WORK REQUIRED ::
What you return should be every line of the material, unchanged.

MATERIAL PROVIDED ::
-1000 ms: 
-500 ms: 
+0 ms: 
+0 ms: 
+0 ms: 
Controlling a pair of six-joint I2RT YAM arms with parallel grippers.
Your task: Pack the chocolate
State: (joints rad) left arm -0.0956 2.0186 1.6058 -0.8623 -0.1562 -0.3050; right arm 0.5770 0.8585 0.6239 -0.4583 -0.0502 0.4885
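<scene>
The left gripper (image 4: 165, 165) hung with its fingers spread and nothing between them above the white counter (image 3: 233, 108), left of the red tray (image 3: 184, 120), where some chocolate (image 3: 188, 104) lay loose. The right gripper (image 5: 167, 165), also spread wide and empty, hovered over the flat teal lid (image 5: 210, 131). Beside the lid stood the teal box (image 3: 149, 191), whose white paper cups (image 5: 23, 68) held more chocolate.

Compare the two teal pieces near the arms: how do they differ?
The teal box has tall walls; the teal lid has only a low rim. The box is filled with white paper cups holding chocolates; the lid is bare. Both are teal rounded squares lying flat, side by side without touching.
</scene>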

SOLUTION TO THIS EXERCISE ::
-1000 ms: 
-500 ms: 
+0 ms: 
+0 ms: 
+0 ms: 
Controlling a pair of six-joint I2RT YAM arms with parallel grippers.
Your task: Pack the chocolate
State: (joints rad) left arm -0.0956 2.0186 1.6058 -0.8623 -0.1562 -0.3050; right arm 0.5770 0.8585 0.6239 -0.4583 -0.0502 0.4885
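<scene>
The left gripper (image 4: 165, 165) hung with its fingers spread and nothing between them above the white counter (image 3: 233, 108), left of the red tray (image 3: 184, 120), where some chocolate (image 3: 188, 104) lay loose. The right gripper (image 5: 167, 165), also spread wide and empty, hovered over the flat teal lid (image 5: 210, 131). Beside the lid stood the teal box (image 3: 149, 191), whose white paper cups (image 5: 23, 68) held more chocolate.

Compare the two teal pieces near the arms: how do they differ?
The teal box has tall walls; the teal lid has only a low rim. The box is filled with white paper cups holding chocolates; the lid is bare. Both are teal rounded squares lying flat, side by side without touching.
</scene>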

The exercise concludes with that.